This recipe first appeared on my A Cook and Her Books blogspot in January 2012.
‘Tis the season when I’m blessed with beautiful north Georgia apples. As much as I love slicing them up and baking sweets with them, they’re also pretty tasty in savory dishes.
Apples are awesome in a supporting role, lending sweet notes and crispiness to a salad or mellow flavors and textures to a braised dish. Here’s a recipe I made inspired by a new cookbook – “Welcome to Claire’s” by Claire Criscuolo (Lyons Press, 2012). It’s a vegetarian cookbook packed with great ideas for fresh produce. I adapted a recipe for “Connecticut Cole Slaw” to ingredients I had on hand – cabbage, apples, pecans and dried cranberries. The slaw is delicious and light, just right for light lunch or as a side dish to a sturdier meal.

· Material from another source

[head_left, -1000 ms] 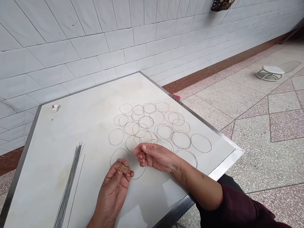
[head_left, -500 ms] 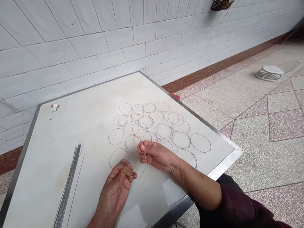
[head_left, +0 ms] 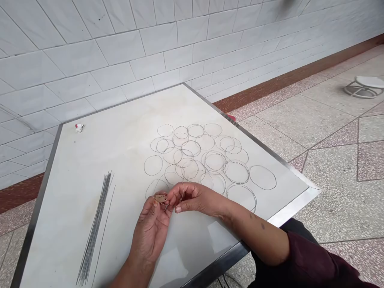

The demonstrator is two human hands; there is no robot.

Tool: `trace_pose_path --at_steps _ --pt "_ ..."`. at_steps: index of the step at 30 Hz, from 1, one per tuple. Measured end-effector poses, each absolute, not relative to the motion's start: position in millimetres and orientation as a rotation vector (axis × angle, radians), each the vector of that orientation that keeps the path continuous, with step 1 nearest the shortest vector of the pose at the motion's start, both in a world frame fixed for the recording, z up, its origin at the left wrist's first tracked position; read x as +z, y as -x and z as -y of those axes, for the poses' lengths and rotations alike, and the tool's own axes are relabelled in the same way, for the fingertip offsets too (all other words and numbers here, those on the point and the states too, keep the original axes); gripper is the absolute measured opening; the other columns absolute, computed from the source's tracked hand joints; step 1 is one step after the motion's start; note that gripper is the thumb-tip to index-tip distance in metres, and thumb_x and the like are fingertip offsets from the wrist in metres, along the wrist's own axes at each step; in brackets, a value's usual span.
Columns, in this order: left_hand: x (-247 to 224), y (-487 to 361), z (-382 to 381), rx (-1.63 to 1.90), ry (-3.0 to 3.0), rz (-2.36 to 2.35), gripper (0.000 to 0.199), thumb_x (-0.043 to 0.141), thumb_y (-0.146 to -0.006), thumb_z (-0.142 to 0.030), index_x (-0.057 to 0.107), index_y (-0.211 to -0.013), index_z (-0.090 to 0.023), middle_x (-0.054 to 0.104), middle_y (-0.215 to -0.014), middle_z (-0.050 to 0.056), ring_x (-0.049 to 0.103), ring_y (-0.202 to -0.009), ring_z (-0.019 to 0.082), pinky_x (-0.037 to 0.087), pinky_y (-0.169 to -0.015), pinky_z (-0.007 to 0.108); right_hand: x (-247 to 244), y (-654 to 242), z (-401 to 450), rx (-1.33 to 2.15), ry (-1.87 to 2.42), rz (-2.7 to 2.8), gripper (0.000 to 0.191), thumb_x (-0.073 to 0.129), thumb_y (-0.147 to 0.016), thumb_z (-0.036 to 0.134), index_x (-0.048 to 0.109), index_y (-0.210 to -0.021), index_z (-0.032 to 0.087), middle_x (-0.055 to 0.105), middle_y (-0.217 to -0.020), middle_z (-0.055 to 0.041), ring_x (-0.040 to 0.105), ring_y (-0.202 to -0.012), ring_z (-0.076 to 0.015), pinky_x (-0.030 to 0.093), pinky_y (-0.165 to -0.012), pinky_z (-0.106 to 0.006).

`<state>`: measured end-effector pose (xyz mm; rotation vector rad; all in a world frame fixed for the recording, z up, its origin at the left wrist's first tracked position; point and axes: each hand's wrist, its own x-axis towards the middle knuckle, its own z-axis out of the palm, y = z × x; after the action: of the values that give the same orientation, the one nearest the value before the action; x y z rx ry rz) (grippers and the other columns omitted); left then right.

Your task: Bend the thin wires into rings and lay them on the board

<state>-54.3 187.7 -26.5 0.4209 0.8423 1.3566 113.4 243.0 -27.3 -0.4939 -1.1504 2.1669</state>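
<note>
Near the front of the white table (head_left: 120,160), my left hand (head_left: 153,224) pinches a small brown piece (head_left: 160,198) together with a thin wire loop. My right hand (head_left: 190,198) meets it from the right, fingers curled at the same loop (head_left: 183,192); its exact grip is partly hidden. Several thin wire rings (head_left: 153,165) lie overlapping on the table beyond my hands. Left of my left hand lies a bundle of straight wires (head_left: 95,232), with a single wire (head_left: 104,232) beside it.
A small red and white object (head_left: 79,128) sits at the table's far left corner. White tiled wall (head_left: 120,48) runs behind the table. On the floor at the right stands a low white stool (head_left: 364,87).
My right hand has moved down and closer to my left hand, and the wire loop sits lower between them. The whole view has shifted a little, with the table further right.
</note>
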Motion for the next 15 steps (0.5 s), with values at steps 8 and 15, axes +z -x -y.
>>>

Slaw with Apples and Pecans Recipe
adapted from “Welcome to Claire’s” by Claire Criscuolo (Lyons Press, 2012)
1/2 head green cabbage, coarsely shredded
1 medium crisp and sweet apple, such as Pinata or Granny Smith
1/4 cup dried cranberries
1/4 cup chopped pecans, toasted
1 tablespoon apple cider vinegar
1 tablespoon Dijon mustard
1 tablespoon olive oil
1 tablespoon honey (to make this a vegan dish, use agave nectar)
Salt and pepper
- In a medium bowl, place cabbage. Peel apple and slice into 1/4-inch matchsticks. Add cranberries and pecans.
- In a small bowl, whisk together vinegar, mustard, olive oil and honey. Pour dressing over slaw ingredients and toss together. Serve immediately. Store leftovers in covered container in refrigerator.